Exercise aim:
Copy, from the material below, each line that contains the word "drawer".
Given information Start Marker
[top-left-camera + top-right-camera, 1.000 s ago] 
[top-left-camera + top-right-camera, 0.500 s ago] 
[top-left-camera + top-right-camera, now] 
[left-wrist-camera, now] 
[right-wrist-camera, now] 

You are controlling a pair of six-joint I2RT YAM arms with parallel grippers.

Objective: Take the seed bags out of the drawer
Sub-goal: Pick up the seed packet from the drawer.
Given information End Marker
The completed task:
Objective: Take the seed bags out of the drawer
Sub-goal: Pick up the seed packet from the drawer.

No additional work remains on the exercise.